- Born: August 1973 (age 52–53)
- Citizenship: British
- Education: University of Reading (BA); University of London (MA); London South Bank University (MA); University of Birmingham (PhD);
- Known for: Autism research, double empathy problem
- Scientific career
- Fields: Psychology; sociology;
- Workplaces: University of Kent
- Thesis: Educational Discourse and the Autistic Student: A Study Using Q-sort Methodology (2015)

= Damian Milton =

British autism researcher and advocate

Damian Elgin Maclean Milton (born August 1973) is a British sociologist and social psychologist who specialises in autism research and is an autism rights advocate. He is a lecturer at the University of Kent as well as a consultant for the United Kingdom's National Autistic Society and has academic qualifications in sociology, psychology, philosophy, and education.

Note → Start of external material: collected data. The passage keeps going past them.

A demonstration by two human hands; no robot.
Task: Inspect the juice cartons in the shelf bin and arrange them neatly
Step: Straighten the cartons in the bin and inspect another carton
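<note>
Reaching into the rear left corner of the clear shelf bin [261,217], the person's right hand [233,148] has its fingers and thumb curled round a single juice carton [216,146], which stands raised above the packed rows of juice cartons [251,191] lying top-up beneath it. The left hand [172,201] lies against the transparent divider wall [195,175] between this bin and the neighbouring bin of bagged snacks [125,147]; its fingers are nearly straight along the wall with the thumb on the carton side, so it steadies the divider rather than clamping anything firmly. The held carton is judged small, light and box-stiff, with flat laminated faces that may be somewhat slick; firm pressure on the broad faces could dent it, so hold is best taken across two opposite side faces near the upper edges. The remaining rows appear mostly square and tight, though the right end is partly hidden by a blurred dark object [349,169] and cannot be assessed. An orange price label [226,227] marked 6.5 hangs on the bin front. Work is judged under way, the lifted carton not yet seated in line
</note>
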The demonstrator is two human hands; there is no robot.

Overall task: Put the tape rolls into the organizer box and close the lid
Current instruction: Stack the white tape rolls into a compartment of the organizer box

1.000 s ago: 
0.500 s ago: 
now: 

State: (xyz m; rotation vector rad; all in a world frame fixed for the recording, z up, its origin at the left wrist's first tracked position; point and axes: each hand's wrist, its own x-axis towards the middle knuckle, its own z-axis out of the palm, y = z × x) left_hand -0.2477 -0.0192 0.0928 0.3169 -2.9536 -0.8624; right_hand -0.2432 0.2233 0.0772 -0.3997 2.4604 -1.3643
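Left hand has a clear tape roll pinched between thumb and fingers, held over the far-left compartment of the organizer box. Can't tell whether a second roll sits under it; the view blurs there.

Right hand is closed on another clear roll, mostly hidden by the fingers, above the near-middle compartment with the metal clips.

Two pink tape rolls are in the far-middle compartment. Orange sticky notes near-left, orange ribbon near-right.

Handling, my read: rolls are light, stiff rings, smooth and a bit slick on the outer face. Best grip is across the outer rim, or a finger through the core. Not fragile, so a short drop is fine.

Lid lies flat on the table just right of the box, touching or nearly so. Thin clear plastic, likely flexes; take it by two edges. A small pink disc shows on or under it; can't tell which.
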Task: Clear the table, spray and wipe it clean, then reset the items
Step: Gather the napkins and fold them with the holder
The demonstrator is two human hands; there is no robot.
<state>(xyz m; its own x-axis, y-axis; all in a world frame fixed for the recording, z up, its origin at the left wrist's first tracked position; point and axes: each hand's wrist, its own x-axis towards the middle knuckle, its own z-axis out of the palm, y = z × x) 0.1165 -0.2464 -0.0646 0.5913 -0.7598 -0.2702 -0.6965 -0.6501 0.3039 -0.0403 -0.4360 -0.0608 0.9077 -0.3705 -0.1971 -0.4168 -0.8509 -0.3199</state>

Milton's interest in autism began when his son was diagnosed as autistic in 2005 at two years old. Milton himself was diagnosed with Asperger syndrome in 2009 at the age of 36.

Milton is best known for his "double empathy problem" theory first published in 2012, which is the idea that, contrary to what previous studies in the late 20th century had concluded, autistic people are not inherently deficient in empathy but rather that autistic and non-autistic people bidirectionally struggle with empathy and communicating with one another. While the concept had existed in earlier discourse, dating back to arguments voiced by activists like Jim Sinclair since the 1990s, Milton named and significantly expanded on it.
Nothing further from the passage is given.